E. Reconocer el ‘kairós’

Finalmente, nos preguntamos: ¿dónde está Dios? ¿Cómo hablar de Dios después de Auschwitz?, decía Hans Jonas. ¿Cómo hablar de Dios desde el sufrimiento del inocente?, replicaba Gustavo Gutiérrez. Hoy nos preguntamos: ¿cómo hablar de Dios en tiempos del coronavirus? La tragedia humana que representa millones de seres humanos enfermos, muertos, sin trabajo, descartados, a quienes les han robado el futuro, nos pone en crisis frente a Dios. La crisis –lo sabemos– significa una situación de cambio, de juicio; por ello, puede ser transformada en oportunidad.

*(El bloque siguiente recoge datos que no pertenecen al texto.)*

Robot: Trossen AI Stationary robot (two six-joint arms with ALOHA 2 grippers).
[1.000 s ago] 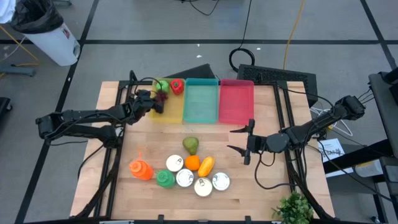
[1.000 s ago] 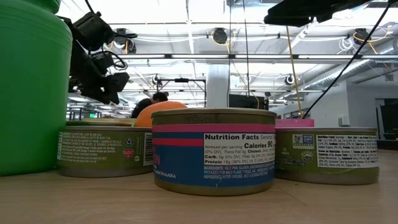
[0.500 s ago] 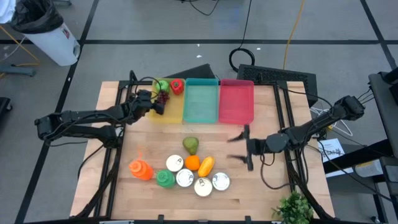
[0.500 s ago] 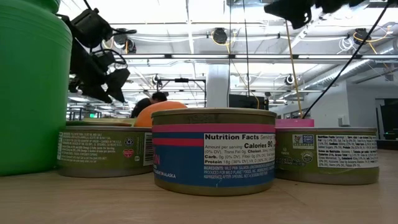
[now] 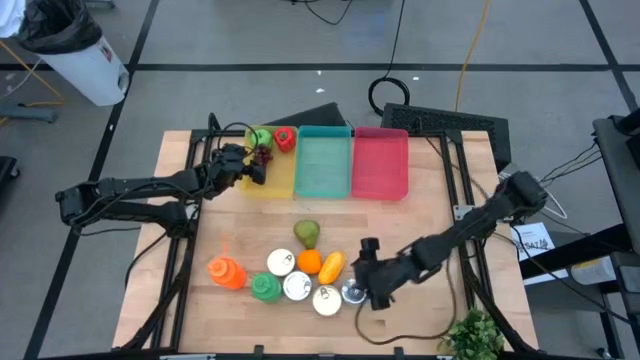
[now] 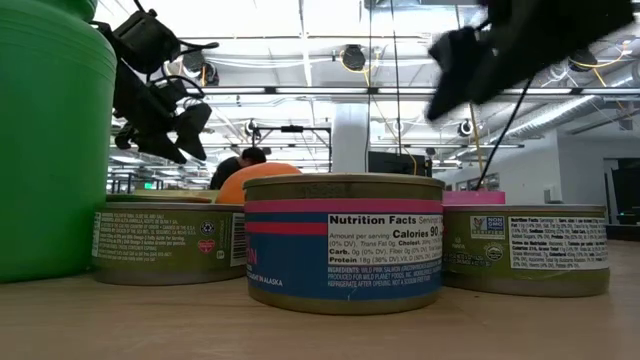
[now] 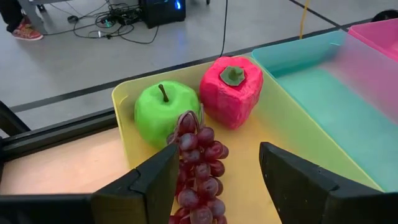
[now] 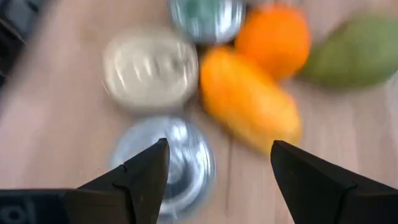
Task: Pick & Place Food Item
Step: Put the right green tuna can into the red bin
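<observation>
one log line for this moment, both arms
left gripper: open over grapes in yellow bin | right gripper: open above cans, mango | nothing held

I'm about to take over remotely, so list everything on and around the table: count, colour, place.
Trays: 3, yellow, teal, pink, side by side at the table's far edge.
Apple: 1, green, yellow tray.
Pepper: 1, red, yellow tray beside the apple.
Grapes: 1 bunch, dark red, yellow tray.
Pear: 1, green, table centre.
Orange: 1, orange, near the pear.
Mango: 1, yellow-orange, beside the orange.
Cans: 4, silver-topped, front cluster.
Bottles: 2, orange and green, front left.
Plant: 1, green, front right corner.
Bin: 1, white, floor far left.
Left claw: open, over the grapes.
Right claw: open, above the front cans.
</observation>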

Oportunidad de purificación de los ídolos que rigen una cultura individualista, hedonista y consumista, que produce desechos que contaminan el medio ambiente y descarta a millones de seres humanos para que aparezca con mayor nitidez la cultura de la solidaridad, de la preocupación por el otro, del cuidado de los más débiles y del protagonismo de los pobres. Oportunidad de revisar nuestra posición en la sociedad como “discípulos misioneros” (Documento de Aparecida, Evangelii gaudium), y no como custodios de privilegios y espacios de poder.

Oportunidad de redescubrirnos como familia de Dios y de impregnar las instituciones eclesiásticas de perfume evangélico y de savia parental. Oportunidad de ser de veras un “hospital de campaña”, donde se acoge a todos los heridos de la sociedad de consumo y de la economía que mata, hiere, descarta; sin juzgar ni imponer, sino comprendiendo, acogiendo e integrando. Solo así la Iglesia puede ser signo de la presencia operante del Dios de la historia, solo así su mensaje puede llegar a ser creíble y atractivo.